§ Exercise goal: Go through the listing below from the line containing "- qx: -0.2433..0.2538" to its last line, retyping each line exactly and nothing else.

____________________

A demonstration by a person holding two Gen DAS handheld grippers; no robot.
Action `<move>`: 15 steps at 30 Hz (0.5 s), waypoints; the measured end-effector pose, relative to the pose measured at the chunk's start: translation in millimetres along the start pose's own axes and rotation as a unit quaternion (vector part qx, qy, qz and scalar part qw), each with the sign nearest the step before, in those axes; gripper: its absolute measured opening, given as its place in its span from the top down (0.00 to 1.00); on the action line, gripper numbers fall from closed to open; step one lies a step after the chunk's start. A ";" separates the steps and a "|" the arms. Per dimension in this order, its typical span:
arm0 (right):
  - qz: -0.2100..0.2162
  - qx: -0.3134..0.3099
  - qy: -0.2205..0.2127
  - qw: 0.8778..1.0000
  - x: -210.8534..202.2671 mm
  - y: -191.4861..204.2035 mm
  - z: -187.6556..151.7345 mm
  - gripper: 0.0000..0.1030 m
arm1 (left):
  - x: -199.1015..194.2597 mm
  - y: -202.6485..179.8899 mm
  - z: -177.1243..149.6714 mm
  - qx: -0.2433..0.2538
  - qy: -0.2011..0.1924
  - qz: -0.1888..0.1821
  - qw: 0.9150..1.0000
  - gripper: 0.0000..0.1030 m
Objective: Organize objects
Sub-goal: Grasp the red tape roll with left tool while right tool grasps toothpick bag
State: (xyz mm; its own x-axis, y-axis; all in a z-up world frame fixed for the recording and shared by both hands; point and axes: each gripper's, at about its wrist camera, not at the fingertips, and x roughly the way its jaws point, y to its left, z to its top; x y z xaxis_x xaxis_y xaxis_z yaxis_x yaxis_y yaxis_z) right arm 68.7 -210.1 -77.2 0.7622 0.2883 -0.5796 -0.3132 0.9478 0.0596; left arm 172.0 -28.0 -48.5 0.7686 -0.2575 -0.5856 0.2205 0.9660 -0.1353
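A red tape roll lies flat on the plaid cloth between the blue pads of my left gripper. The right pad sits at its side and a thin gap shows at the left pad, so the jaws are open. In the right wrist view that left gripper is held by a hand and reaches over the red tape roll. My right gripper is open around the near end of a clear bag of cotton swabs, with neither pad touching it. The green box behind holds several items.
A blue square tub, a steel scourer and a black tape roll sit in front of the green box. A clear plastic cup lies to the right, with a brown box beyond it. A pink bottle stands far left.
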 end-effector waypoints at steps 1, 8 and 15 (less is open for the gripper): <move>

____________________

§ Solution to this problem:
  - qx: -0.2433..0.2538
  - qy: -0.2011..0.1924
  - qz: -0.1888..0.1821
  - qw: 0.9150..1.0000
  - gripper: 0.0000..0.1030 m
Objective: Organize objects
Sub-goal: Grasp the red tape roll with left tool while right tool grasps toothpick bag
State: (xyz mm; its own x-axis, y-axis; all in a z-up world frame fixed for the recording and shared by both hands; point and axes: each gripper's, at about its wrist camera, not at the fingertips, and x roughly the way its jaws point, y to its left, z to its top; x y z xaxis_x xaxis_y xaxis_z yaxis_x yaxis_y yaxis_z) right arm 68.7 -210.1 -77.2 0.7622 0.2883 -0.5796 -0.3132 0.9478 0.0596; left arm 172.0 -28.0 -48.5 0.7686 -0.2575 -0.5856 0.2205 0.9660 -0.1353
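A red tape roll lies flat on the plaid cloth between the blue pads of my left gripper. The right pad sits at its side and a thin gap shows at the left pad, so the jaws are open. In the right wrist view that left gripper is held by a hand and reaches over the red tape roll. My right gripper is open around the near end of a clear bag of cotton swabs, with neither pad touching it. The green box behind holds several items.
A blue square tub, a steel scourer and a black tape roll sit in front of the green box. A clear plastic cup lies to the right, with a brown box beyond it. A pink bottle stands far left.
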 end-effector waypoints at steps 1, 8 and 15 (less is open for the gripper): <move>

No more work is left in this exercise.